The bill now before the British Parliament would give mesothelioma patients who could not trace the origins of their disease to a liable company the opportunity to still receive some compensation through a fund paid for by insurance companies. The bill, which represents at least two years of negotiation with representatives of the British insurance industry, makes it mandatory for insurers to pay into the fund. While the bill still puts a cap on the amount of compensation a mesothelioma patient can receive, the cap is much higher than the previous government-funded program could provide.

But the bill limits eligibility for compensation to patients who were diagnosed with mesothelioma after July of 2012, a fact that some advocacy groups say leaves hundreds of patients out in the cold. “It’s understandable that those diagnosed with this terrible disease and the loved ones of those who have died would welcome an initiative aimed at helping victims to recover compensation,” union organizer Michael Blench told online news source, The Chronicle. “But it’s important to look at the detail of the bill and to see that it is not the act of benevolence it has been portrayed as.”

Blench claims that even mesothelioma patients who do receive compensation under the new law will be short-changed because of compensation levels which fall about 30% below the average asbestos payout.

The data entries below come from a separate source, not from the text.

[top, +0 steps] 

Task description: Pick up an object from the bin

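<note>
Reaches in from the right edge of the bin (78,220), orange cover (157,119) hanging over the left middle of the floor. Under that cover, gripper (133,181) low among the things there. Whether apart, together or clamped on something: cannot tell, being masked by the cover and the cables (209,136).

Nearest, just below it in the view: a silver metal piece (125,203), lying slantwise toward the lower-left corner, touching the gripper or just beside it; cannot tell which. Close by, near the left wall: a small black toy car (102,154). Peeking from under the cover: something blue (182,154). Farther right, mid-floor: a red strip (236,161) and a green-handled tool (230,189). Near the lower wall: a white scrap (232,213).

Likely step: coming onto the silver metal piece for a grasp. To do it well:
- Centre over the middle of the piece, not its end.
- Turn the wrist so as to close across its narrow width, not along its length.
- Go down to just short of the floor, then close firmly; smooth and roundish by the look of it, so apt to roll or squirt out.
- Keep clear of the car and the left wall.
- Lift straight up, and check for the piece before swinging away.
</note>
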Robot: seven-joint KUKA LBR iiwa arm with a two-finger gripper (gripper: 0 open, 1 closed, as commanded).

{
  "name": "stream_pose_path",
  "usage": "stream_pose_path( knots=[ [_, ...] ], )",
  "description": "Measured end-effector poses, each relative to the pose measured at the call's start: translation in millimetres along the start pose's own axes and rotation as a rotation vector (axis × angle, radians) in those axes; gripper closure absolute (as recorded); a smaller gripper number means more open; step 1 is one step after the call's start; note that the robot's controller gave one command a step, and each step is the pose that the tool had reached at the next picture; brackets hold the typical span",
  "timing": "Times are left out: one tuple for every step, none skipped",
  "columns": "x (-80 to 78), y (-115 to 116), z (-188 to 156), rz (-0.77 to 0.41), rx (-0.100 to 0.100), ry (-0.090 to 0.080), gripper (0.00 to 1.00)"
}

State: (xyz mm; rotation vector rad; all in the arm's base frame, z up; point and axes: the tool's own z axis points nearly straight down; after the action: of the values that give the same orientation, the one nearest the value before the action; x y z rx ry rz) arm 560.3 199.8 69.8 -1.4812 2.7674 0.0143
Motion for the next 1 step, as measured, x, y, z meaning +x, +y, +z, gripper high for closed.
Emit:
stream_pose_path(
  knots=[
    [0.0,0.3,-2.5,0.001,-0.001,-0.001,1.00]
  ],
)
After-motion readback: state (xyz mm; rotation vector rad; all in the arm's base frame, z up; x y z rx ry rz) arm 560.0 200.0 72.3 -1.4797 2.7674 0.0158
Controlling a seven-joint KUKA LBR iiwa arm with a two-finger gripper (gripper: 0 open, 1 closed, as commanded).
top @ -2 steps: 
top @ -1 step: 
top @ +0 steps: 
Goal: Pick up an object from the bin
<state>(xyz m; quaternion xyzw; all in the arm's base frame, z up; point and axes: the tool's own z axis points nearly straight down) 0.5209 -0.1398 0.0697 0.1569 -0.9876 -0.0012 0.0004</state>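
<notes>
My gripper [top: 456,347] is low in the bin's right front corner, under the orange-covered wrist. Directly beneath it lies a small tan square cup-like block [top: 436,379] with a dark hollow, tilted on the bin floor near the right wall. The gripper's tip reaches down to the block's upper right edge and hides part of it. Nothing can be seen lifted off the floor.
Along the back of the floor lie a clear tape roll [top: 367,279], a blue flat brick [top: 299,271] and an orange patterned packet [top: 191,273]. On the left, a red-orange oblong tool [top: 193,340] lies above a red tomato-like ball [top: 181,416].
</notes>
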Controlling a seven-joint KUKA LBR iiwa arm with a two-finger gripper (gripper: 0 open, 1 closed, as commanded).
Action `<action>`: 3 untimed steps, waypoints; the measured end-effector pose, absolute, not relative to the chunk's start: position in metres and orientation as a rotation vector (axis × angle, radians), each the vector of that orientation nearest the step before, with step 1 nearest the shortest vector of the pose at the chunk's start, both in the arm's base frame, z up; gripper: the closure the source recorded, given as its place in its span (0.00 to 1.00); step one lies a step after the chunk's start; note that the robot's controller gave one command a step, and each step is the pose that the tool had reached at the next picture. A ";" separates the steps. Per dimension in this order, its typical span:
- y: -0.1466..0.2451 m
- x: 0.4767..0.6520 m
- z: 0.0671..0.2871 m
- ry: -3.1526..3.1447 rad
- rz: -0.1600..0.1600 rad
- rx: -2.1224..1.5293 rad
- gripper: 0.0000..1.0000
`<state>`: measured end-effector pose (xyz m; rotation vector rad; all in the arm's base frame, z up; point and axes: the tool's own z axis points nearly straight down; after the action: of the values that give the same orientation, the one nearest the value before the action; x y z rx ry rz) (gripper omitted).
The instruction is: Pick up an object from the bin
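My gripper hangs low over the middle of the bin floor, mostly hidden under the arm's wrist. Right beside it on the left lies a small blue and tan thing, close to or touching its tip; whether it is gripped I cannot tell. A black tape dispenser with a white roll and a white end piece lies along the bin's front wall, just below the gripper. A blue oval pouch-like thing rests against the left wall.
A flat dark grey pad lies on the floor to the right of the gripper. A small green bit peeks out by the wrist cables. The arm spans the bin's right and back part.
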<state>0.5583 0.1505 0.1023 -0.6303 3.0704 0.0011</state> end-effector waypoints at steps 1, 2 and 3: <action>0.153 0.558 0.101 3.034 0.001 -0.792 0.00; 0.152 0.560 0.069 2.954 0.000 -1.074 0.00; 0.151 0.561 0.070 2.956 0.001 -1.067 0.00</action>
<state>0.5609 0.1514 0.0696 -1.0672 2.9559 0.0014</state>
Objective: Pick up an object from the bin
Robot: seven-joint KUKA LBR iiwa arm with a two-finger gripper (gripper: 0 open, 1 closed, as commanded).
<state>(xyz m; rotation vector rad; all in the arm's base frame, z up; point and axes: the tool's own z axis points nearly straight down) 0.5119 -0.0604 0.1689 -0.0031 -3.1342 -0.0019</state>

Blench and others have called for the bill to be amended to include patients diagnosed since 2010 and to ensure a higher level of compensation for all patients.

Mesothelioma is the most deadly of a long list of diseases linked to asbestos exposure. In the UK, as elsewhere in the world, most mesothelioma victims were exposed to asbestos in an industrial or construction job, or by living around the dust.  Mesothelioma kills an estimated 2,400 people in the UK each year and the country’s Health and Safety Executive (similar to the Occupational Safety and Health Administration in the US) is forecasting a further 56,000 deaths over the next 30 years as the asbestos in older buildings deteriorates.

Source:

Butcher, Joanne, “Jarrow MP claims Mesothelioma Bill would deny hundreds justice”, May 25, 2013, Chronicle Live.